- [What is being asked]
Below are records with pictures. Reproduce exactly the lines from the line with "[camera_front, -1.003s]" to the line with "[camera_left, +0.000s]", inclusive, and leave each picture out.

Items from a dataset
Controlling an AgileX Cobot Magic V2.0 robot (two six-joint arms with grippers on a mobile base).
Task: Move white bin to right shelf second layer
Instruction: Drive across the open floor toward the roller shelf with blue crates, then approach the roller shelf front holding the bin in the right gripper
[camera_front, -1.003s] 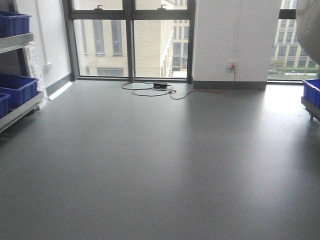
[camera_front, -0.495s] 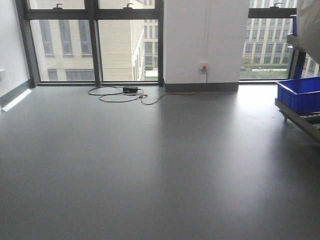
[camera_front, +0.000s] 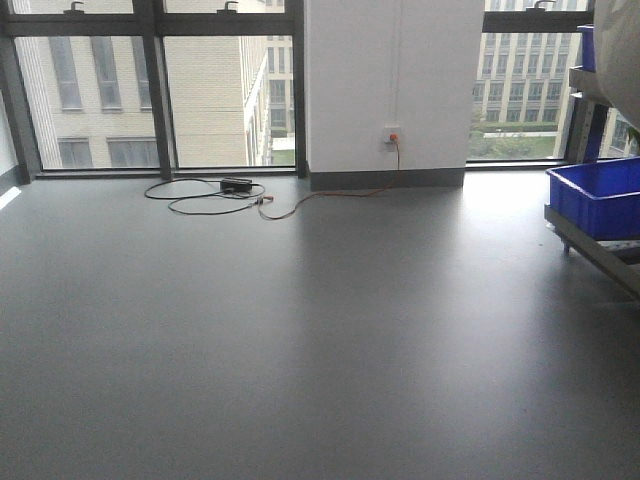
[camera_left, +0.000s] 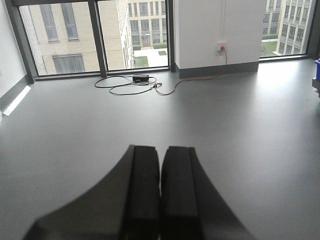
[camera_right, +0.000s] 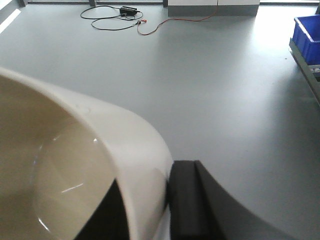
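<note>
The white bin fills the lower left of the right wrist view, cream and glossy, its open inside facing the camera. My right gripper is shut on the bin's wall, one dark finger inside and one finger outside. A pale edge of the bin shows at the top right of the front view. My left gripper is shut, pads together, holding nothing, above bare floor. The right shelf stands at the right edge with a low level and a higher one; I cannot tell which is the second layer.
A blue crate sits on the shelf's low level, also seen as the blue crate in the right wrist view. A black cable coil and an orange cord lie by the windows. A white pillar stands ahead.
The front view has swung to the right: the left shelf with blue crates left the frame, the cable slid left, and the right shelf came further into view.
</note>
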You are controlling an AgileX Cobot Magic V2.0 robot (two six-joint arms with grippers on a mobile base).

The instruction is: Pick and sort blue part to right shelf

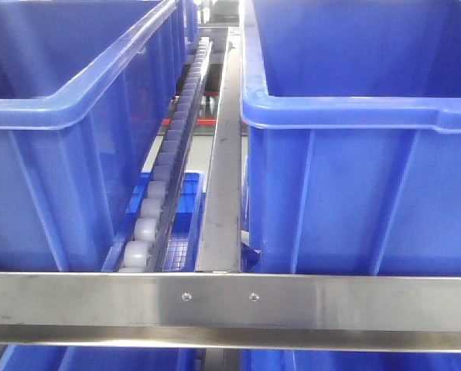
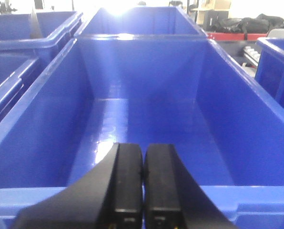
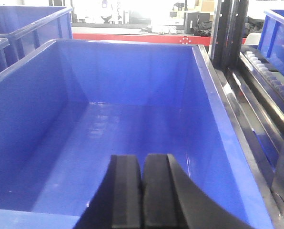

- [Output of the task]
[camera_front, -1.003s] 
[camera_front, -0.495s] 
[camera_front, +0.000s] 
[camera_left, +0.000s] 

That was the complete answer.